- _What you should do_
Only one span of the listing below should come back. It runs from the line with "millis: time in" through the line with "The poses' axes", and each of its lines must be reproduced exactly.

- _Given entries_
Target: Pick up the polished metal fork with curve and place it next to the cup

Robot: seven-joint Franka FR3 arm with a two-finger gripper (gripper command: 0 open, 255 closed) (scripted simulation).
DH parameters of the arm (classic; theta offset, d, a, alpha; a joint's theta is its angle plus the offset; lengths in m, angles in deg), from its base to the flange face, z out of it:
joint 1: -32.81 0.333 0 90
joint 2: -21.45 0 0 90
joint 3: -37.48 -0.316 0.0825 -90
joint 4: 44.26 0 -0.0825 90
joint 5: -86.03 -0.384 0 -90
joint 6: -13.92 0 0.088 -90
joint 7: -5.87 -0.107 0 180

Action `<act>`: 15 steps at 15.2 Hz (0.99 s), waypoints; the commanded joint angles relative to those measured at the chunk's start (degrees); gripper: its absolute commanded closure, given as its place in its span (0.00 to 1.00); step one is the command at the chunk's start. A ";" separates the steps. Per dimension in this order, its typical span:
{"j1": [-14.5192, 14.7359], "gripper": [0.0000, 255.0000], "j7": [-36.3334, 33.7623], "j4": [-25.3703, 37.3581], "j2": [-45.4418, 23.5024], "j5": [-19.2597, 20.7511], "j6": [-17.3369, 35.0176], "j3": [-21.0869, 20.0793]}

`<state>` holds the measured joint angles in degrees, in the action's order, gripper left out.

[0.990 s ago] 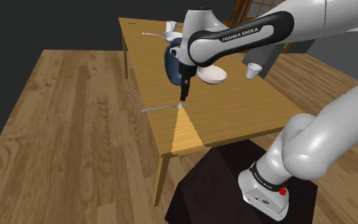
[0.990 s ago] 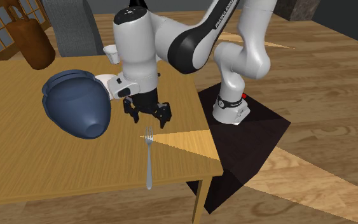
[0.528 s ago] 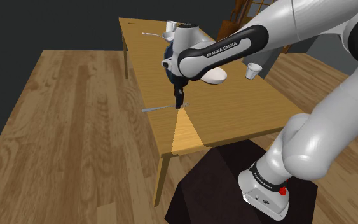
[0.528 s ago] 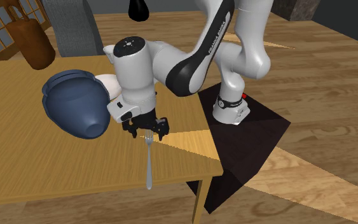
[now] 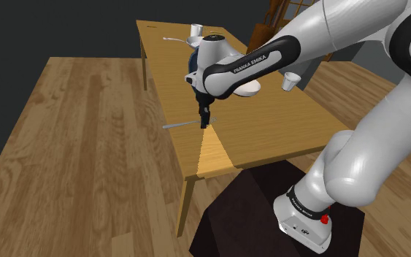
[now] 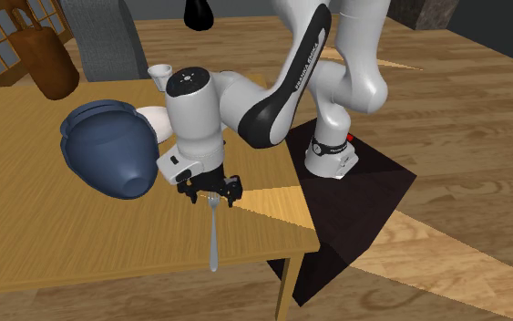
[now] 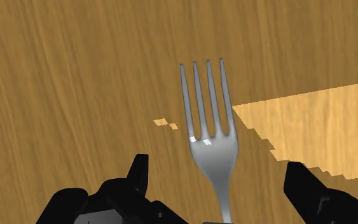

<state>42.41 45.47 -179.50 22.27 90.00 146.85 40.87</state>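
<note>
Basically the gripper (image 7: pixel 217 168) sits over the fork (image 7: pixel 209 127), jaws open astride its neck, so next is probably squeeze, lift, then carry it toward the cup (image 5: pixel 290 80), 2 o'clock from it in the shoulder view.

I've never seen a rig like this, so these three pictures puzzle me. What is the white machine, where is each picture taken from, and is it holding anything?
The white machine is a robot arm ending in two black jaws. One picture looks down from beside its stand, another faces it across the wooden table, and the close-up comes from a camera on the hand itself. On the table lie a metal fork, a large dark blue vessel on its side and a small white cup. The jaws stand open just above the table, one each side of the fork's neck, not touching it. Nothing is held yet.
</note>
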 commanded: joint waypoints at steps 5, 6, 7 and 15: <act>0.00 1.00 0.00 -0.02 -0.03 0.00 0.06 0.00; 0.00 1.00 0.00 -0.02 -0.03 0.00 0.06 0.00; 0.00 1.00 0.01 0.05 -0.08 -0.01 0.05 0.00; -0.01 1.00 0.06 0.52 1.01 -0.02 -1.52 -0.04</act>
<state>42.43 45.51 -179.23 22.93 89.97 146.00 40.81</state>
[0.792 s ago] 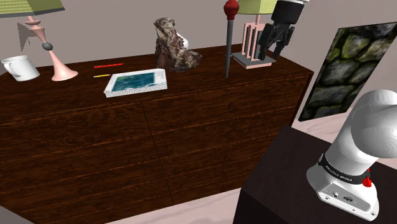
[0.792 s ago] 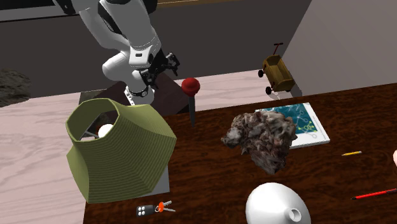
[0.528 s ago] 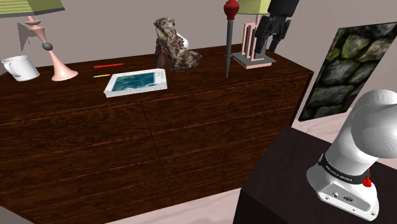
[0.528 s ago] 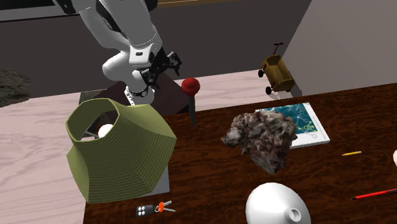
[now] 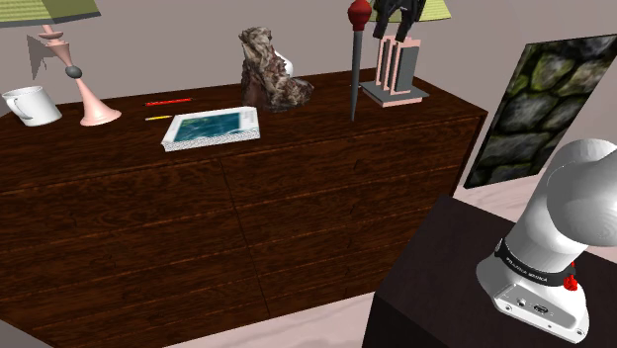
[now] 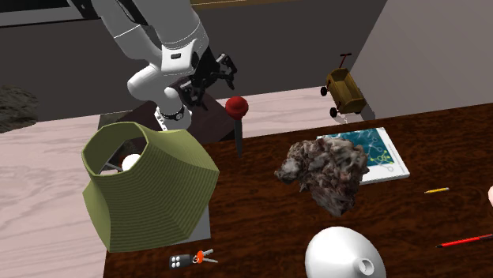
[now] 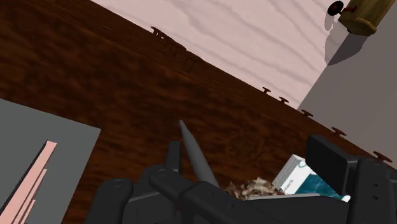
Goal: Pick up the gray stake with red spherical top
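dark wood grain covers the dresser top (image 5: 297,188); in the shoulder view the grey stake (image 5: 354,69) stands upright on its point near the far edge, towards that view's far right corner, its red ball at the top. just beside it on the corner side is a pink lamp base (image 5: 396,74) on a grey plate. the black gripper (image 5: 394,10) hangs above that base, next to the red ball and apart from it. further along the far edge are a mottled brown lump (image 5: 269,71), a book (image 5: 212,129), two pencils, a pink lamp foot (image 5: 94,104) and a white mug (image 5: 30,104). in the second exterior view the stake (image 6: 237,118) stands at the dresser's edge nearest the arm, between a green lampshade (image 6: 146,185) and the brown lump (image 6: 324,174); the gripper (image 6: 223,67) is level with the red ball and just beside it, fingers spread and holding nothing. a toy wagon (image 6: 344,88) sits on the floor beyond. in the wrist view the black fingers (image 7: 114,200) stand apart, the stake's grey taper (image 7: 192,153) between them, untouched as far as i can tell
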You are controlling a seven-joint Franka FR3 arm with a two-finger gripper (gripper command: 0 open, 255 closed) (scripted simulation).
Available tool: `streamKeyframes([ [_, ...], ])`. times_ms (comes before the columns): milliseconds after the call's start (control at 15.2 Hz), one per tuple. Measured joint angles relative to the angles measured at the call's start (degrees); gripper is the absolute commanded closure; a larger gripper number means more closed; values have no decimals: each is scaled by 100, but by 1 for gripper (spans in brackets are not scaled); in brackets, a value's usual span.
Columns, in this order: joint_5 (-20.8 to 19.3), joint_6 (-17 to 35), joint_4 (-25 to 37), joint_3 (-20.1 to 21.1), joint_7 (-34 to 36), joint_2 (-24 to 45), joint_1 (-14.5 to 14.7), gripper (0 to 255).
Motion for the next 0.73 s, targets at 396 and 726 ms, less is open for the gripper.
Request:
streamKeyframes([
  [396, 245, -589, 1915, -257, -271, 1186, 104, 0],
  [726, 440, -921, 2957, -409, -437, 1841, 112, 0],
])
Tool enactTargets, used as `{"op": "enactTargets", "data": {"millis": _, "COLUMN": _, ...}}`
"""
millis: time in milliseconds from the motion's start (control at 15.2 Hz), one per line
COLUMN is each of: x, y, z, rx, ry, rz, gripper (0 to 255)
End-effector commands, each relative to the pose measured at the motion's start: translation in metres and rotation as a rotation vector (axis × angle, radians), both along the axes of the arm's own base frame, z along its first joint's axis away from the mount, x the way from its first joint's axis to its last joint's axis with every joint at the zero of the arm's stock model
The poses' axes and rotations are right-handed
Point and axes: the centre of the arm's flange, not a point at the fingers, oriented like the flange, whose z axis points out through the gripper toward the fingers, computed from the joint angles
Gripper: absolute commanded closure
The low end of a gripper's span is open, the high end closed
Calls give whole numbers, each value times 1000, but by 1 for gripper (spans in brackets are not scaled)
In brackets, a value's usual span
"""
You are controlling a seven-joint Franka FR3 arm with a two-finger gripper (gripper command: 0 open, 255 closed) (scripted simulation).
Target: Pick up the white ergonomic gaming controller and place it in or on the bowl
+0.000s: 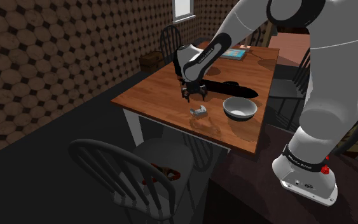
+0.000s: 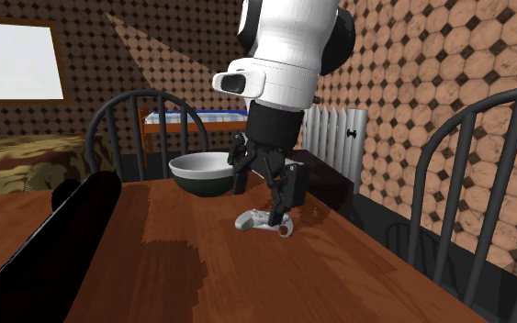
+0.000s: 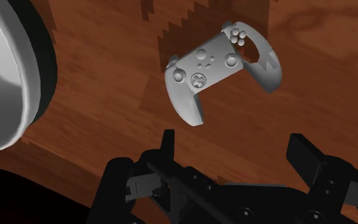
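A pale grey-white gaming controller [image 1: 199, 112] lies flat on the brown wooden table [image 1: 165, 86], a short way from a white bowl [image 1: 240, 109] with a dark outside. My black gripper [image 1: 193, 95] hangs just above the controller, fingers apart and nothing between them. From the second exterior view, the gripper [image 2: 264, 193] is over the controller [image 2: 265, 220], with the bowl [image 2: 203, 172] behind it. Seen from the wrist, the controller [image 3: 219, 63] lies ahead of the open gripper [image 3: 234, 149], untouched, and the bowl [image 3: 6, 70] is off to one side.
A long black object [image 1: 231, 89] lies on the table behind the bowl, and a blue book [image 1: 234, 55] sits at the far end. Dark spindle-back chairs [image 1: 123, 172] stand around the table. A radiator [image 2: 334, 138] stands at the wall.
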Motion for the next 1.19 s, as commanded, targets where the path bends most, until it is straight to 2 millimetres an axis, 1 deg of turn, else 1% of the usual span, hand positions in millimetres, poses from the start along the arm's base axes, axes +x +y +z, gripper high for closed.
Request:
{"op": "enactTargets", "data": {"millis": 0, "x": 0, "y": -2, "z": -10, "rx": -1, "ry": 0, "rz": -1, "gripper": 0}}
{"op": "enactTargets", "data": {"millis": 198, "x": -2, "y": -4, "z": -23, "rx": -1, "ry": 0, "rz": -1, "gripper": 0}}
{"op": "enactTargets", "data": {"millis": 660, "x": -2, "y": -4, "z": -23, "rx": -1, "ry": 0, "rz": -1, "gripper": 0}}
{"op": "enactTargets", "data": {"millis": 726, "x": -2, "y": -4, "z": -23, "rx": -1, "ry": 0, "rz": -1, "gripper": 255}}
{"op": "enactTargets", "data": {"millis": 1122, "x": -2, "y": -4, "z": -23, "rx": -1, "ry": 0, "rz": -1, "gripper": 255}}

- _Exercise result_
millis: time in milliseconds from the motion's start (control at 15.2 Hz), one per line
COLUMN is each of: x, y, z, rx, ry, rz, gripper (0 to 255)
End-effector commands, each relative to the pose measured at the motion's start: translation in metres and rotation as a rotation vector (axis × angle, radians), both along the axes of the arm's own base frame, z along its first joint's axis away from the mount, x the way from its first joint's axis to its last joint's axis with every joint at the zero of the arm's stock model
The poses' axes and rotations are right-handed

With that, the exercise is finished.